Open ghost opened 2 years ago

ghost commented 2 years ago

If logging for com.rabbitmq.client is enabled, this warning is printed when calling langohr.core/connect with :ssl true, even if I pass a custom :ssl-context:

SECURITY ALERT: this trust manager trusts every certificate, effectively disabling peer verification. This is convenient for local development but offers no protection against man-in-the-middle attacks. Please see https://www.rabbitmq.com/ssl.html to learn more about peer certificate verification.

That's from the rabbitmq-java-client library: https://github.com/rabbitmq/rabbitmq-java-client/blob/e32bcbb2824f7616a13acd5827a87ca92e54f08f/src/main/java/com/rabbitmq/client/TrustEverythingTrustManager.java#L34

I think it's an invalid logging statement a la what was observed for the JMS client in https://github.com/rabbitmq/rabbitmq-jms-client/issues/74 and fixed in https://github.com/rabbitmq/rabbitmq-jms-client/pull/75.

I just want to make sure that peer authentication is in fact enabled using the default SSLContext in my client application; the logging statement worries me.

michaelklishin commented 2 years ago

It's not enabled by default by Langohr. https://github.com/rabbitmq/rabbitmq-java-client/issues/229 and a few linked issues explain why enabling peer verification by default will be a usability disaster as well as a security improvement.

I don't see why your ssl-context would not be passed on to the Java client.
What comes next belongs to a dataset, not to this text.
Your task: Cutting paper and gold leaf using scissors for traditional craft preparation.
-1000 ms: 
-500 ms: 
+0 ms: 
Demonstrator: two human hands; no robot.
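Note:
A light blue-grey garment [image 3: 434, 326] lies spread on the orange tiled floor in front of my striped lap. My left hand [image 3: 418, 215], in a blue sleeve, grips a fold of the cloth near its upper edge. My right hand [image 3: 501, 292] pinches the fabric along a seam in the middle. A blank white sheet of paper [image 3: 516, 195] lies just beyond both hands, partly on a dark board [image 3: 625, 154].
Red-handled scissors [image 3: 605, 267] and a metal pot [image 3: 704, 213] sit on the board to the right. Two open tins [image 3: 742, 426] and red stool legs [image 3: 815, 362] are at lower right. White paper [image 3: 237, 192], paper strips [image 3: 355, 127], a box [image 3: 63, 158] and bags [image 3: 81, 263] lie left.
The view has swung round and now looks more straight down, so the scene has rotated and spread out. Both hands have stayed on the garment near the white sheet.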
ghost commented 2 years ago

I think you are right that the ssl context is passed on and that peer verification settings are derived from there. However, this issue I meant to point out that the logs hint otherwise, which is misleading. I think it happens because this line https://github.com/michaelklishin/langohr/blob/master/src/clojure/langohr/core.clj#L342 uses com.rabbitmq.client.ConnectionFactory.useSslProtocol() with no args, and that instantiates a TrustEverythingManager that isn't used when an ssl-context is provided. I see it's a complex thing to addres, but it took me quite a lot of work to figure that out.